I used to just internally seethe when someone made a bigotted comment. Not anymore. I just got so sick of it. I work with alot of bigots and it’s in an industry that’s pretty bigotted so I hear this crap alot. All the guys I work with know that if they say something racist, sexist, anti-semitic, whatever, that I will spout off. I haven’t changed their views on anything but at least I don’t have to put up with the ignorant drivel quite as often.
Back when we hired a new guy, who did nothing to hide his bigotry, I decided that I wasn’t going to be the silent loather anymore. After telling him repeatedly that I didn’t want to hear about his racist, homophobic views anymore and he just scoffed I made a huge sign an put it above his office door. It just said “Archie Bunker.” When people asked why his door said that, I replied, "Oh, because “John” is a bigotted pig like Archie. A few months ago a customer came in and in one sentence made it known that he had a problem with blacks and jews. Instead of laughing at his little joke, I said in front of everyone, “Damn Jack, all these years and I never realized what a bigot you were.” He shut up. I got the death glare from one co-worker and my boss. Perhaps cutting down a customer in that fashion is not professional, but neither is walking into a company with your ignorance showing.
That would be hilarious! It’s interesting that people think you are Cuban. My husband’s father was from Cuba, but his mother was the typical Chicago mix of Irish & German (my husband clearly takes after her side, as his dad was very Ricky Ricardo-looking with the black hair and all, and my husband is so fair & blonde he is practically translucent!) People are taken aback at our Spanish last name all the time, and he gets really annoyed when people question it, because it just shows the ignorace of what people think “Hispanic” means.
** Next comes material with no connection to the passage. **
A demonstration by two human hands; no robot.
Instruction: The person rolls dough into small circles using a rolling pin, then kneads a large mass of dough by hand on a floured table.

Of course, as I said, if they don’t know his last name, they have NO idea, and will say the worst things in front of him, but I really think that a major part of his annoyance comes from people not understanding how he could possibly be Hispanic, if he doesn’t “look like one.” And it comes from a lot of different kinds of people. Once we met a guy who was of Mexican background, and he asked us where we got a “Mexican name!”